Work order: Pictures stay out, but every line of the data is copied exactly.

Data:
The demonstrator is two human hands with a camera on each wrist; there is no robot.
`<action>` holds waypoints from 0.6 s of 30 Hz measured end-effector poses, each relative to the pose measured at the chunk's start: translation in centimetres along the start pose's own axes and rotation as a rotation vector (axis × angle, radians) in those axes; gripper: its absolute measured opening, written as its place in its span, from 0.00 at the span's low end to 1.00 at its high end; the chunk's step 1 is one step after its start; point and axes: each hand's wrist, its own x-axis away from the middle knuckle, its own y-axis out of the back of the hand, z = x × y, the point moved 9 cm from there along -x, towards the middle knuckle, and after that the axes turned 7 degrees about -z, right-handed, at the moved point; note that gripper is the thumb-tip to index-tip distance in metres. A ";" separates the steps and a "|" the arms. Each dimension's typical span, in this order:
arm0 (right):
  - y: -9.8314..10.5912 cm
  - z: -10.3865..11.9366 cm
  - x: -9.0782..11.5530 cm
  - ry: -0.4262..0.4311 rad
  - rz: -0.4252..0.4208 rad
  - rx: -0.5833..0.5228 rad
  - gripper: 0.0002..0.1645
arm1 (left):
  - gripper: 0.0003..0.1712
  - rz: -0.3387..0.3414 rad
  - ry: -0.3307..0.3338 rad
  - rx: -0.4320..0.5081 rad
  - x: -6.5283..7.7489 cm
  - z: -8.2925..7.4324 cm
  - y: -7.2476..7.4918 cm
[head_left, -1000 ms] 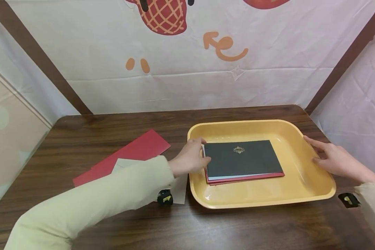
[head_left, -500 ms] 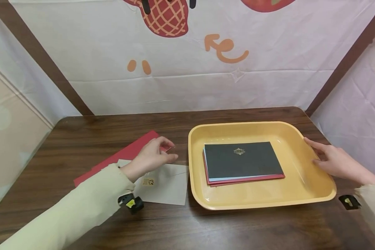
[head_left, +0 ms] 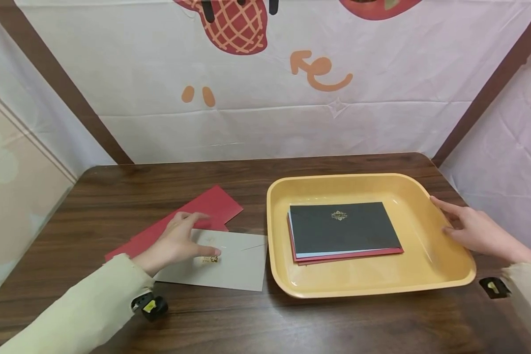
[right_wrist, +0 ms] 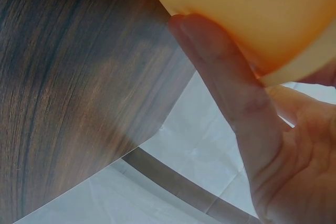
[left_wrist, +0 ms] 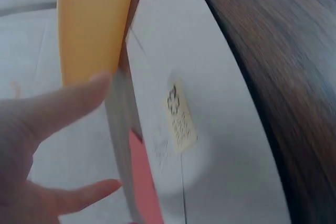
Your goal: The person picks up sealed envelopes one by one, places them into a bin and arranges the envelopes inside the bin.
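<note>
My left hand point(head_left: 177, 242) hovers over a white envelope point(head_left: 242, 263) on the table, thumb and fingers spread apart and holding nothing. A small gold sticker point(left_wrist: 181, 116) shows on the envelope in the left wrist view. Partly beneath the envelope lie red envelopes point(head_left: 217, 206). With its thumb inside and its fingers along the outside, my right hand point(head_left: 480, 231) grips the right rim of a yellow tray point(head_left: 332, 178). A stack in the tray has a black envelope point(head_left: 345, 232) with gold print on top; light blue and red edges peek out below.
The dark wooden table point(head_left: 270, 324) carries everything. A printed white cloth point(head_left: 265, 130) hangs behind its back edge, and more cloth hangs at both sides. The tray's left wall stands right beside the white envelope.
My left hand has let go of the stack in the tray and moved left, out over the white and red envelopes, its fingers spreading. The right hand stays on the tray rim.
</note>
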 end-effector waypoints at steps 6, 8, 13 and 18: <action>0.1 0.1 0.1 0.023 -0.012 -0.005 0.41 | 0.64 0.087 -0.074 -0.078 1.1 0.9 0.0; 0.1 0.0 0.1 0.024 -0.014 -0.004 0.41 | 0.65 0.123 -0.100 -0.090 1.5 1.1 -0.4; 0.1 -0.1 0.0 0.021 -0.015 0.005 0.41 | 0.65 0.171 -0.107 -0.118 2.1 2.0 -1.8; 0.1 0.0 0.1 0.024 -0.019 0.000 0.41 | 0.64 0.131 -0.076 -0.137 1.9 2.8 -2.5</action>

Your response:
The demonstrator is two human hands with a camera on each wrist; there is no robot.
`<action>` holds waypoints from 0.6 s of 30 Hz measured end-effector poses, each relative to the pose measured at the chunk's start: translation in centimetres along the start pose's own axes and rotation as a rotation vector (axis × angle, radians) in those axes; gripper: its absolute measured opening, written as its place in its span, from 0.00 at the span's low end to 1.00 at its high end; the chunk's step 1 is one step after its start; point and axes: each hand's wrist, its own x-axis away from the middle knuckle, its own y-axis out of the back of the hand, z = x × y, the point moved 9 cm from there along -x, towards the middle knuckle, and after that the axes turned 7 degrees about -z, right-handed, at the moved point; note that gripper is the thumb-tip to index-tip distance in metres. A ";" separates the steps and a "|" the arms. Each dimension's typical span, in this order:
arm0 (right):
  - y: -9.8314..10.5912 cm
  - z: -10.3865..11.9366 cm
  - x: -9.0782..11.5530 cm
  - ry: -0.4262..0.4311 rad
  - rz: -0.4252..0.4208 rad
  - rx: -0.5833..0.5228 rad
  - gripper: 0.0002..0.1645
arm1 (left):
  - gripper: 0.0003..0.1712
  - rz: -0.3387..0.3414 rad
  - ry: -0.3307..0.3338 rad
  - rx: -0.4320..0.5081 rad
  - x: -6.5283..7.7489 cm
  - z: -8.2925..7.4324 cm
  - y: -7.2476..7.4918 cm
[head_left, -1000 ms] 
[head_left, -500 ms] 
[head_left, +0 ms] 
[right_wrist, +0 ms] 
[left_wrist, +0 ms] 
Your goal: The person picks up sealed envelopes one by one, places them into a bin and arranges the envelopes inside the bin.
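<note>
My left hand point(head_left: 177, 242) hovers over a white envelope point(head_left: 242, 263) on the table, thumb and fingers spread apart and holding nothing. A small gold sticker point(left_wrist: 181, 116) shows on the envelope in the left wrist view. Partly beneath the envelope lie red envelopes point(head_left: 217, 206). With its thumb inside and its fingers along the outside, my right hand point(head_left: 480, 231) grips the right rim of a yellow tray point(head_left: 332, 178). A stack in the tray has a black envelope point(head_left: 345, 232) with gold print on top; light blue and red edges peek out below.
The dark wooden table point(head_left: 270, 324) carries everything. A printed white cloth point(head_left: 265, 130) hangs behind its back edge, and more cloth hangs at both sides. The tray's left wall stands right beside the white envelope.
My left hand has let go of the stack in the tray and moved left, out over the white and red envelopes, its fingers spreading. The right hand stays on the tray rim.
</note>
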 end-effector waypoints at steps 6, 8, 13 and 18: <action>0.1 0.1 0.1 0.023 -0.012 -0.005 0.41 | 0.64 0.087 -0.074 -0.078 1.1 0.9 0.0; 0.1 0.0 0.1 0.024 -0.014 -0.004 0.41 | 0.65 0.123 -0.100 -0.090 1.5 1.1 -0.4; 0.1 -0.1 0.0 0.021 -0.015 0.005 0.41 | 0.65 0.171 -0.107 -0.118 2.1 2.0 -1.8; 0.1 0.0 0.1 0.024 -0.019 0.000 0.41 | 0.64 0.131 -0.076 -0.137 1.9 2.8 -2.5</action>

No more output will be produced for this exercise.